WHAT THE EXERCISE ASKS: For every line below, output the text exactly and leave out images.

DATA SHOWN:
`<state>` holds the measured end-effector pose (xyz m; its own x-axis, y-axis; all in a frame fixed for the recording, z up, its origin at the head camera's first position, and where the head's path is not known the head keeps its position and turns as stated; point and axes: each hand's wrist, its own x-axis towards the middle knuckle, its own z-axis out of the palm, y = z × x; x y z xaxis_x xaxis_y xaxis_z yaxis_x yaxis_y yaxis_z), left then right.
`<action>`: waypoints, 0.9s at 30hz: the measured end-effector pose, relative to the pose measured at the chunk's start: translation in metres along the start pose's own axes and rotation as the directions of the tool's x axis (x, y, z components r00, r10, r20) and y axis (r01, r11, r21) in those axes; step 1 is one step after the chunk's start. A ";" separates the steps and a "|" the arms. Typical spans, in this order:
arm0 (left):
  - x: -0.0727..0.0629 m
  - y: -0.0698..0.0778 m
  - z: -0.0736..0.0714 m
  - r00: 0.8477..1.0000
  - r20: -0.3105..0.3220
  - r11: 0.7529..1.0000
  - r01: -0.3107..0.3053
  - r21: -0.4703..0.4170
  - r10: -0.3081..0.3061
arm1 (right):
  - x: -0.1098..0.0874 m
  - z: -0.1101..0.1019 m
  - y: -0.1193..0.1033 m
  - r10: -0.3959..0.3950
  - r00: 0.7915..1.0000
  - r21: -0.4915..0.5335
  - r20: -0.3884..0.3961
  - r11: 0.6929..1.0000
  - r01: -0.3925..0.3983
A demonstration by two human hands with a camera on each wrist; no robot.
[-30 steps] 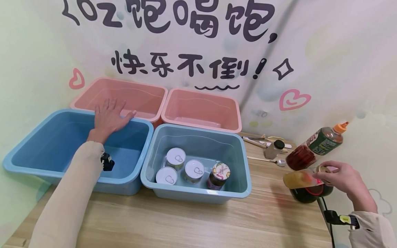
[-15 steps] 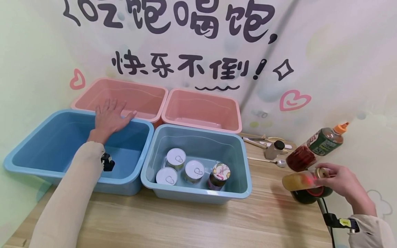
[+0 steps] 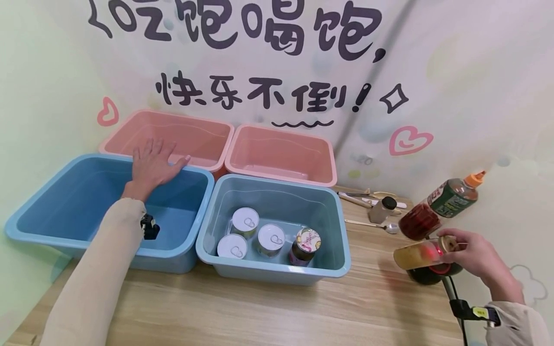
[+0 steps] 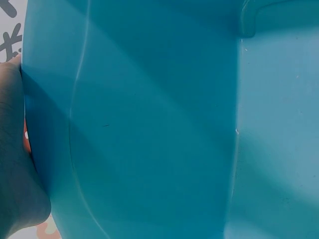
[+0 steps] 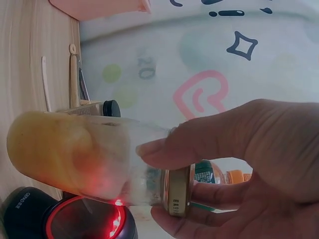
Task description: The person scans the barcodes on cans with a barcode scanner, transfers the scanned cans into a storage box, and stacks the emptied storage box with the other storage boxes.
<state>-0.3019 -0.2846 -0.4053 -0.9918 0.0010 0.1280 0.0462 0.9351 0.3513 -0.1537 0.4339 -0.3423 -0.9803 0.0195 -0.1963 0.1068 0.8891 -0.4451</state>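
Observation:
In the head view my right hand point(image 3: 478, 254) grips a glass jar point(image 3: 413, 256) by its gold lid end. The jar lies tilted on its side in the air, with yellowish contents gathered at its bottom end. Close beneath it stands a black scanner-like device point(image 5: 30, 211) with a red-lit ring, and red light falls on the glass. The right wrist view shows the thumb on the jar's neck and fingers around the gold lid point(image 5: 178, 191). My left hand point(image 3: 152, 166), fingers spread, rests over the back rim of the left blue bin point(image 3: 43, 239) and holds nothing.
A second blue bin point(image 3: 277, 270) holds several pull-tab cans point(image 3: 270, 235) and a dark jar point(image 3: 305, 247). Two pink bins point(image 3: 285, 133) stand behind. At right are a red sauce bottle point(image 3: 450, 199), a small black-capped jar point(image 3: 382, 210), a spoon point(image 3: 391, 228) and other utensils.
The jar has turned a little in my right hand above the device, and the wrist has shifted slightly. My left hand has stayed in place.

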 end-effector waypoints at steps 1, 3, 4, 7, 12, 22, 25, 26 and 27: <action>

WRITTEN RESPONSE:
`<state>` holds the measured end-effector pose (xyz m; its own x-axis, y-axis; all in a frame fixed for the recording, z up, its origin at the head camera's first position, and where the head's path is not known the head keeps its position and turns as stated; point and axes: each hand's wrist, its own x-axis towards the middle knuckle, its own z-axis out of the palm, y = z × x; x y z xaxis_x xaxis_y xaxis_z yaxis_x yaxis_y yaxis_z), left then right.
`<action>`: waypoints, 0.9s at 30hz: the measured end-effector pose, relative to the pose measured at the chunk's start: translation in metres along the start pose's own axes and rotation as the directions of the tool's x axis (x, y, z components r00, r10, r20) and y axis (r01, r11, r21) in those axes; step 1 is one step after the chunk's start. A ";" separates the steps and a "|" the arms. Typical spans, in this order:
arm0 (left):
  - x: -0.0727..0.0629 m
  - y: -0.0698..0.0778 m
  - z: -0.0736..0.0714 m
  - r00: 0.8477..1.0000
  - r20: -0.3105..0.3220
  - r11: 0.7529..1.0000
  - r01: -0.3107..0.3053
  - r21: -0.4703..0.4170
  - r10: -0.3081..0.3061
arm1 (right):
  - x: -0.1098..0.0874 m
  - z: -0.1101..0.1019 m
  - y: -0.1193..0.1033 m
  - r10: -0.3959..0.3950
  - r00: 0.7915..1.0000
  - r21: -0.4915..0.5335
  - r20: -0.3884..0.3961
  - r11: 0.6929..1.0000
  - r01: -0.3925..0.3983
A demonstration by two human hands with a camera on each wrist; no robot.
[-30 steps] 
[-15 steps] 
[+0 steps] 
[+0 steps] 
[+0 steps] 
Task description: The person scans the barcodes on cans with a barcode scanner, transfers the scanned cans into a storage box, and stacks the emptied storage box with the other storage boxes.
<state>-0.3019 -0.2846 -0.4053 -0.9918 0.0010 0.1280 0.0462 0.9351 0.3513 -0.1537 0.4339 -0.3423 -0.9803 0.0195 -0.1963 0.1068 0.8891 -0.4451</state>
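Observation:
In the head view my right hand point(image 3: 478, 254) grips a glass jar point(image 3: 413, 256) by its gold lid end. The jar lies tilted on its side in the air, with yellowish contents gathered at its bottom end. Close beneath it stands a black scanner-like device point(image 5: 30, 211) with a red-lit ring, and red light falls on the glass. The right wrist view shows the thumb on the jar's neck and fingers around the gold lid point(image 5: 178, 191). My left hand point(image 3: 152, 166), fingers spread, rests over the back rim of the left blue bin point(image 3: 43, 239) and holds nothing.
A second blue bin point(image 3: 277, 270) holds several pull-tab cans point(image 3: 270, 235) and a dark jar point(image 3: 305, 247). Two pink bins point(image 3: 285, 133) stand behind. At right are a red sauce bottle point(image 3: 450, 199), a small black-capped jar point(image 3: 382, 210), a spoon point(image 3: 391, 228) and other utensils.
The jar has turned a little in my right hand above the device, and the wrist has shifted slightly. My left hand has stayed in place.
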
 end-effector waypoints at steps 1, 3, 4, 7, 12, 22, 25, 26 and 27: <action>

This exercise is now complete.